What is interesting to me is that I knew that it would pass, because I know that’s how life works. All things pass in time. But I didn’t expect it to pass all at once. I didn’t expect it to turn on a dime. I didn’t realize that my brain would just start producing dopamine again. I didn’t even know that my dopamine levels had dropped until this week when I realized I was happy again and googled “quit smoking depression”.

And as if it couldn’t get any better, my clothes are getting looser. I bought a very sexy dress when I gained the bulk of my weight. It was sexy because it was tight. Now it’s not tight. And it’s not so sexy anymore. Now it’s just a cute dress. And I can’t tell you how happy I am about that! Plus for the first time in many months, I have been hungry between my meals. (Is that you metabolism? I’m so glad you’re here! Why don’t you stay a while…)

So hooray for going through hell and coming out on the other side! And thanks to you for being there while I got through it. I’m hoping that I am now back to my grateful, joyful self. And that I’ll get to stay here for a while.

How the Kate got her stripes

Since I told you all about my irrational body image issues in my last post, I decided it’s time to write about my rational ones. I decided to talk about “what is so” about my body, so it seemed like a good idea to mention the things I am embarrassed about. Still. At least sometimes. Even after going from 300 lbs to 133ish.

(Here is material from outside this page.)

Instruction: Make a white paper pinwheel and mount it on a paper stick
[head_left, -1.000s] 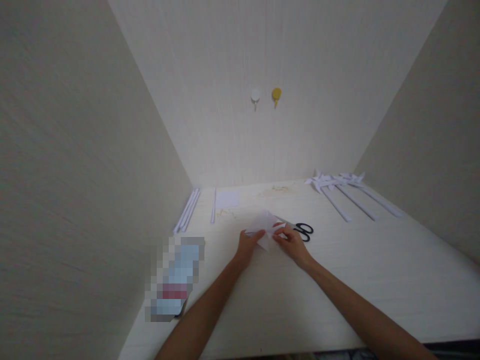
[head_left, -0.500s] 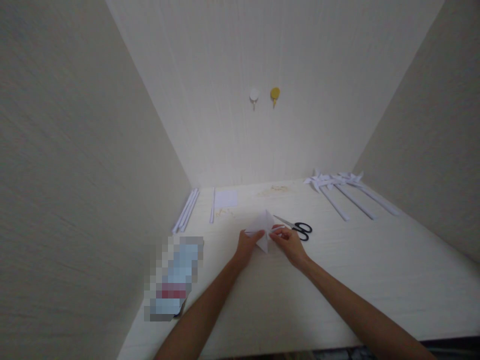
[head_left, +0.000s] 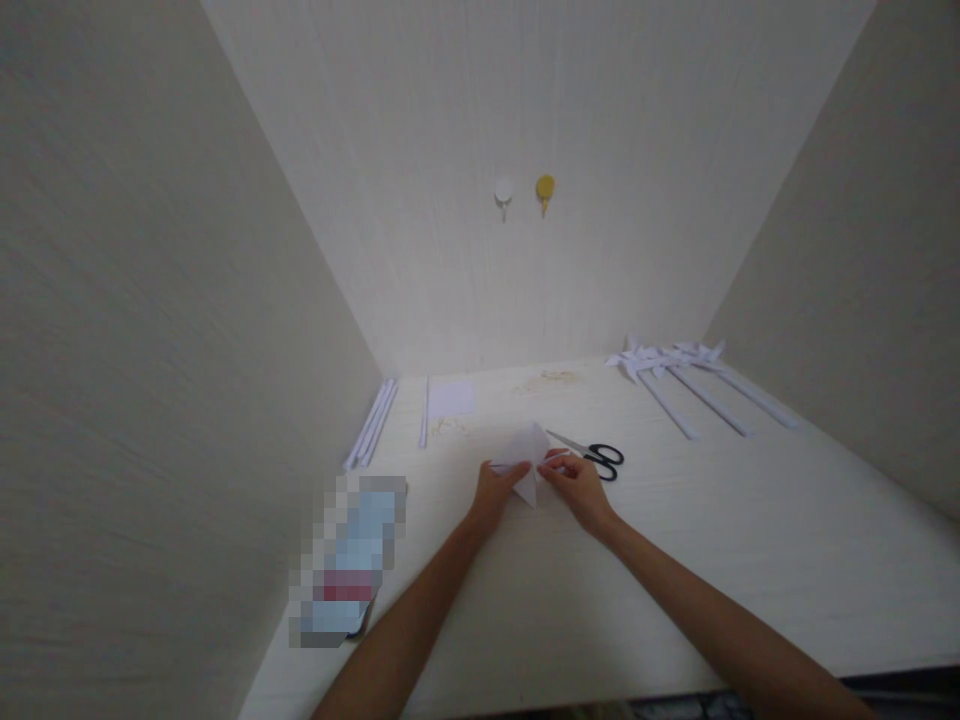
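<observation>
A folded white paper piece [head_left: 527,452] lies on the pale table [head_left: 675,560] in the middle of the head view. My left hand [head_left: 495,493] pinches its left edge. My right hand [head_left: 576,483] pinches its right side, fingers closed on the paper. Black-handled scissors [head_left: 596,455] lie just behind and to the right of my right hand, apart from it.
Several white paper pinwheels on sticks [head_left: 686,375] lie at the back right. White paper strips [head_left: 373,420] and a small white sheet [head_left: 451,397] lie at the back left. A blurred packet [head_left: 346,560] sits near the left wall. Two hooks [head_left: 525,192] hang on the back wall.
Both hands stay on the paper; its folded shape has drawn in slightly and the view has shifted a little.
</observation>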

Let’s start with my knock-knees. This is not a genetic trait. It is something I did to myself. First, and nobody’s “fault”, I was born with a club foot. To remedy this, doctors put me in various hip-to-toe casts as a baby. They were changed regularly, of course. But this still stunted the growth of my right leg, which is now an inch shorter than my left. Then, growing up fat, my thighs were so big that they kept my feet and knees from ever meeting. Walking and standing while carrying so much excess weight as I was growing made my longer, left leg grow crooked. The femur has a slight bend to the right, the tibia and fibula an exaggerated bend to the left. When I lost my weight, and my thighs got thin, it turned out that when my knees touch, my feet are still six inches apart. When I bring my feet together, my left knee overlaps my right. This embarrasses me. I don’t know why. Maybe because I did it to myself. I wear heels to make it less obvious. And I have a modified “supermodel” walk so that my knees don’t bang together.

But even more embarrassing to me is my skin. I have a lot of it. A crap-load more than I need. It hangs. And it is covered with stretch marks. And there is nothing natural to do about it. The most noticeable places are my arms, breasts, belly, and upper thighs.

I was in a tank top at the playground the other day, and the 3-year-old I take care of said, “Kate, look!” And she pointed to my under-arm. “You have stripes!”

I said, “It’s true. I do.”

“Why?”

I said, “That’s a long story.”

She asked, “Do you have it at home?”

“Do I have what at home?”

She said, “The book. With the story of why you have stripes.”

I read a great analogy once about skin after a huge weight loss. It said that if you take a garbage bag, and stuff it too full of cans, when you take the cans out, the bag is still stretched out of shape. Even if you do it slowly, one can at a time. It is not that I lost my weight too fast. It is that I got so fat at all. I realize that skin is a living organ. That it’s different from a plastic bag. And, indeed, my skin is not still the skin of a 300 lb woman on a thin woman’s body. It has bounced back quite a bit, to be sure. But I still have plenty of extra. And after years of being thin, it is clear to me that it’s never going to go away entirely and leave me with a lean, smooth, tight body.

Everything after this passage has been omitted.